Interest on costs is an outstandingly dull topic. Unfortunately, as the sums of money relating to it can be very significant, it is an area that must not be ignored. It is convenient to deal first with “judgment debt interest” and then to deal with “pre-judgment interest”. This distinction has practical relevance: generally speaking the latter is the domain of the trial judge whereas the former is the domain of the costs judge. There is, however, a significant degree of overlap. In particular, judgment debt interest can run from a date prior to judgment.
JUDGMENT DEBT INTEREST
When reference is made to “interest on costs”, that reference is usually to judgment debt interest: judgment debt interest is by far the most common form of interest awarded on costs.

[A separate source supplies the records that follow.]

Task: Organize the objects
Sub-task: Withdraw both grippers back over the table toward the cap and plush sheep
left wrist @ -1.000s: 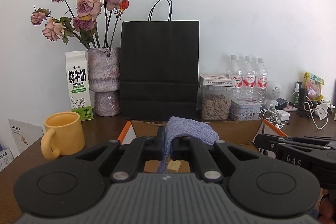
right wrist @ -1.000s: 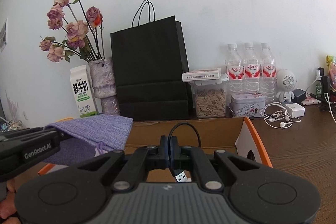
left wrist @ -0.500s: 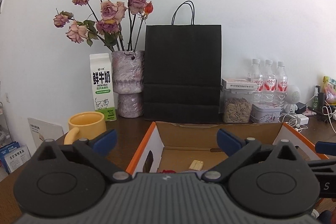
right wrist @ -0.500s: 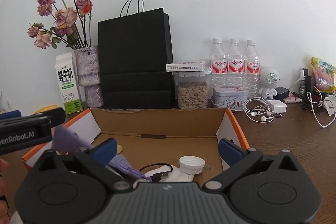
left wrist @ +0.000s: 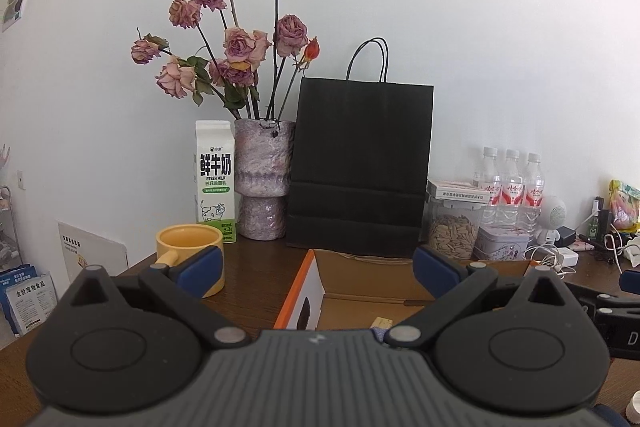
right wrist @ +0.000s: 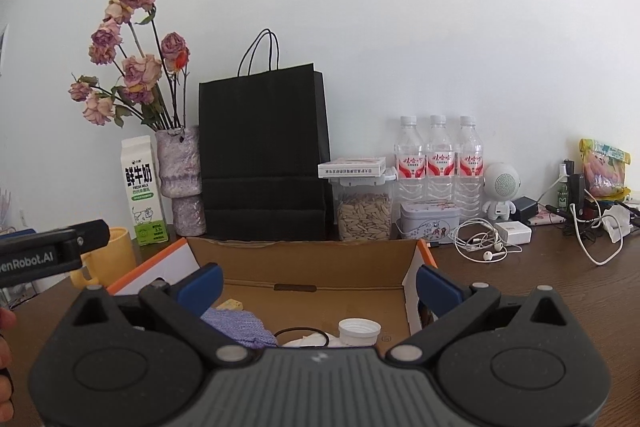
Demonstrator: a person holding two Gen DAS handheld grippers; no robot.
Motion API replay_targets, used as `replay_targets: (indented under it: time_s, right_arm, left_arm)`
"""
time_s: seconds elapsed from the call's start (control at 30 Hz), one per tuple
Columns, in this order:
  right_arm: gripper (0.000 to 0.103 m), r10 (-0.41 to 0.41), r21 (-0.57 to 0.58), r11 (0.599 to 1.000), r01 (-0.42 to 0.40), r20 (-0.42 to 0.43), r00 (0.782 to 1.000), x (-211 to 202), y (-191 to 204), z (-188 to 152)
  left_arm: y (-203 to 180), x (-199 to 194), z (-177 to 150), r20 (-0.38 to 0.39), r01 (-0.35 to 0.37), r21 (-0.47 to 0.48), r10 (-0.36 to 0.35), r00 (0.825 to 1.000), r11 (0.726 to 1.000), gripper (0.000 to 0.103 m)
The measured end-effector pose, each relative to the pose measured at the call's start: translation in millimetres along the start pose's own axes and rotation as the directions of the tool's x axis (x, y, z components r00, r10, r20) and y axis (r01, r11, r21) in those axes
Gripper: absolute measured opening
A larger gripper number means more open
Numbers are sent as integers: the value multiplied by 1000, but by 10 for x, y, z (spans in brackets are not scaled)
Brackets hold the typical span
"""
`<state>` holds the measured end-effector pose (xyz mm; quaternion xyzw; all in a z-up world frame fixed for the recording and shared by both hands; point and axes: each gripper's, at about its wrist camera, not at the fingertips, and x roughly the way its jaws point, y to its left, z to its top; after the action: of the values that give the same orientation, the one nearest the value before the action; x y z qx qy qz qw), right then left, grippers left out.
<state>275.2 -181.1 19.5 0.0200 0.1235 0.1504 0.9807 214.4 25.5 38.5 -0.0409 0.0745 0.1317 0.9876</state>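
cardboard box (right wrist: pixel 304 269): on table (right wrist: pixel 540 291), open top, collecting the loose bits
cloth (right wrist: pixel 236 323): lying inside box beside cable (right wrist: pixel 300 331) and cap (right wrist: pixel 359 331)
left gripper (left wrist: pixel 316 267): jaws wide apart, empty
right gripper (right wrist: pixel 318 283): jaws wide apart, empty, over box

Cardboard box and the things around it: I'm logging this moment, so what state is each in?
Brown cardboard box: open.
Purple knitted cloth: lying in the box.
White plastic cap: in the box.
Left tongs: open, empty.
Right tongs: open, empty.
Yellow ceramic mug: upright.
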Motion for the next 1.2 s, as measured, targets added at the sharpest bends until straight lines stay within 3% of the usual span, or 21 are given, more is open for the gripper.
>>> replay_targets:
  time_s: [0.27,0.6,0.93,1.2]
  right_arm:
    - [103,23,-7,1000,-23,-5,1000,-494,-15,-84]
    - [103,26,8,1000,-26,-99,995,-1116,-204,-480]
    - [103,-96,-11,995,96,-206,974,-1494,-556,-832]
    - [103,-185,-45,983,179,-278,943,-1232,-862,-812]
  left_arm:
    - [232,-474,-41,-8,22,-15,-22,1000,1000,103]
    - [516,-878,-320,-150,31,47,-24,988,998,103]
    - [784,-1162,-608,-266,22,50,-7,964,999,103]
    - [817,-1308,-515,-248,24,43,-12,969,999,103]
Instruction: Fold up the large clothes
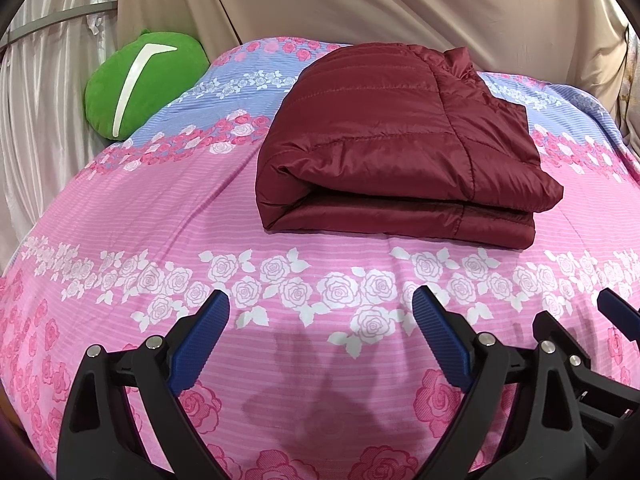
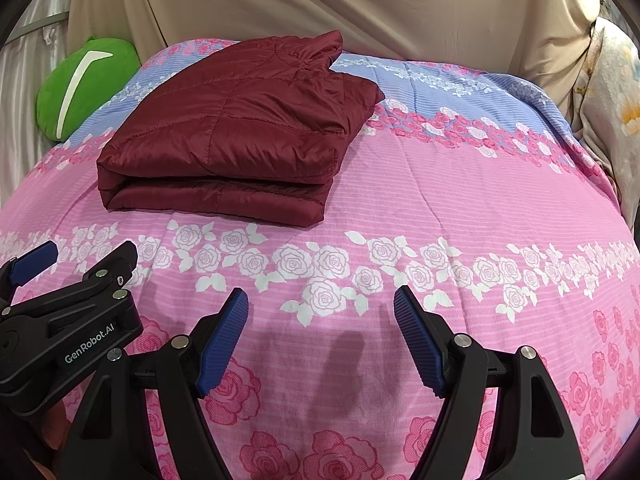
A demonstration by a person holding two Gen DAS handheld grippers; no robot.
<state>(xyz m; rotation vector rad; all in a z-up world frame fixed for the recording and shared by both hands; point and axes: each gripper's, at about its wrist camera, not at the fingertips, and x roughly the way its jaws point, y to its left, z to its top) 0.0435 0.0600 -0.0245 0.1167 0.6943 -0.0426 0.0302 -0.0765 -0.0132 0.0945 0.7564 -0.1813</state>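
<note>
A dark red quilted jacket (image 1: 400, 140) lies folded into a thick rectangle on the pink flowered bedspread (image 1: 160, 208). It also shows in the right wrist view (image 2: 232, 136), left of centre. My left gripper (image 1: 320, 300) is open and empty, held above the bedspread in front of the jacket, apart from it. My right gripper (image 2: 320, 296) is open and empty, close to the right of the left gripper, in front of the jacket's right end. The left gripper's body shows at the left edge of the right wrist view (image 2: 68, 320).
A green plush cushion (image 1: 140, 84) lies at the bed's far left corner, also in the right wrist view (image 2: 80, 84). Beige drapes (image 1: 360, 0) hang behind the bed. A flowered cloth (image 2: 616, 96) hangs at the far right. The bedspread (image 2: 440, 184) lies flat right of the jacket.
</note>
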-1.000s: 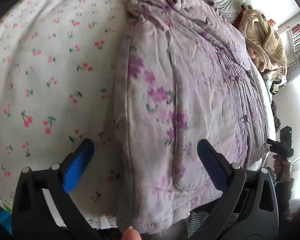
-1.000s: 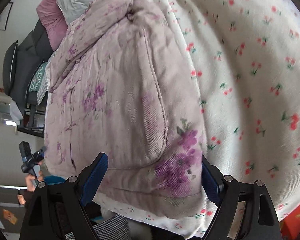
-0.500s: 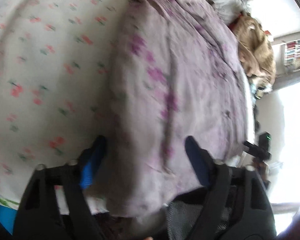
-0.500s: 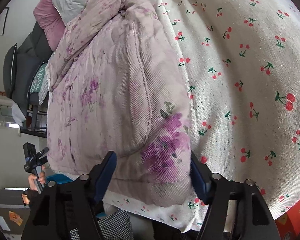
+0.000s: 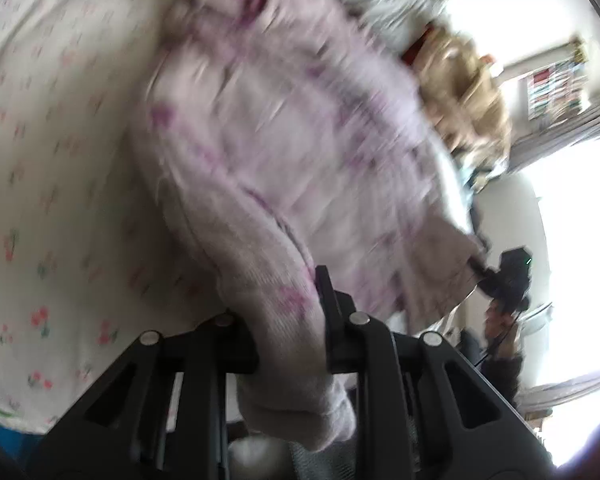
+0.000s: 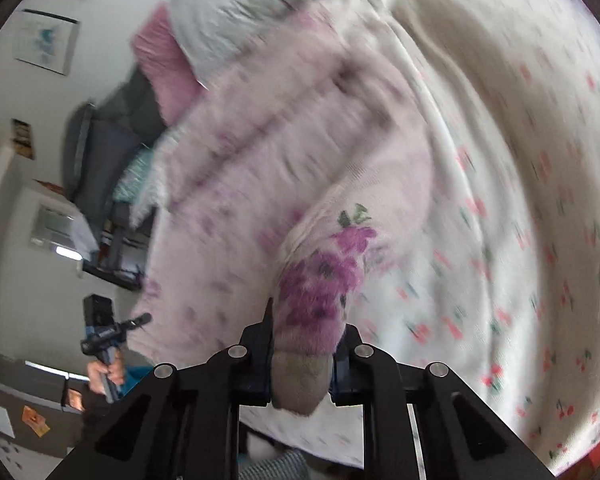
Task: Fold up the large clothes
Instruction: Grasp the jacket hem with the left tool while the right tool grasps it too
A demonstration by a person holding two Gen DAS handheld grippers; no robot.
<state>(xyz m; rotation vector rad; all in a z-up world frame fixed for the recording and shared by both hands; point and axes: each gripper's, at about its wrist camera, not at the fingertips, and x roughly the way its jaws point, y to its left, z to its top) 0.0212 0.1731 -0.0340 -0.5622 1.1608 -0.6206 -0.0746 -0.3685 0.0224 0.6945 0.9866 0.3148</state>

There are four layers of discretion in relation to judgment debt interest; they are:
the court’s powers;
the date upon which interest begins to run;
the rate of interest (and the basis upon which interest is awarded); and
whether and to what extent any discount should apply.
Each is dealt with in turn.
The court’s powers
An order for payment of costs ranks as a judgment (see Nykredit Mortgage Bank plc v Edward Erdman Group Ltd (No 2) [1997] 1 WLR 1627, [1998] 1 All ER 305 at 1635). As such, an unpaid order for costs is a judgment debt.
Judgment debts in the High Court carry interest by virtue of the Judgments Act 1838 (as amended) (JA 1838), s 17 of which contains the following provision:
(1) Every judgment debt shall carry interest at the rate of [eight per cent per annum] from such time as shall be prescribed by rules of court...until the same shall be satisfied, and such interest may be levied under a writ of execution on such judgment.
(2) Rules of court may provide for the court to disallow all or part of any interest otherwise payable under sub-s (1).
The relevant corresponding provision in the county court is s 74 of the County Courts Act 1984 (as amended) (CCA 1984):
(1) The lord chancellor may by order made with the concurrence of the Treasury provide that any sums to which this subsection applies shall carry interest at such rate and between such times as may be prescribed by the order.
(2) The sums to which sub-s (1) applies are:
(a) sums payable under judgments or orders given or made in a county court, including sums payable by instalments; and
(b) sums which by virtue of any enactment are, if the county court so orders, recoverable as if payable under an order of that court, and in respect of which the county court has so ordered.
(3) The payment of interest due under sub-s (1) shall be enforceable as a sum payable under the judgment or order.
(4) The power conferred by sub-s (1) includes power:
(a) to specify the descriptions of judgment or order in respect of which interest shall be payable;
(b) to provide that interest shall be payable only on sums exceeding a specified amount;
(c) to make provision for the manner in which and the periods by reference to which the interest is to be calculated and paid;
(d) to provide that any enactment shall or shall not apply in relation to interest payable under sub-s (1) or shall apply to it with such modifications as may be specified in the order; and
(e) to make such incidental or supplementary provisions as the lord chancellor considers appropriate.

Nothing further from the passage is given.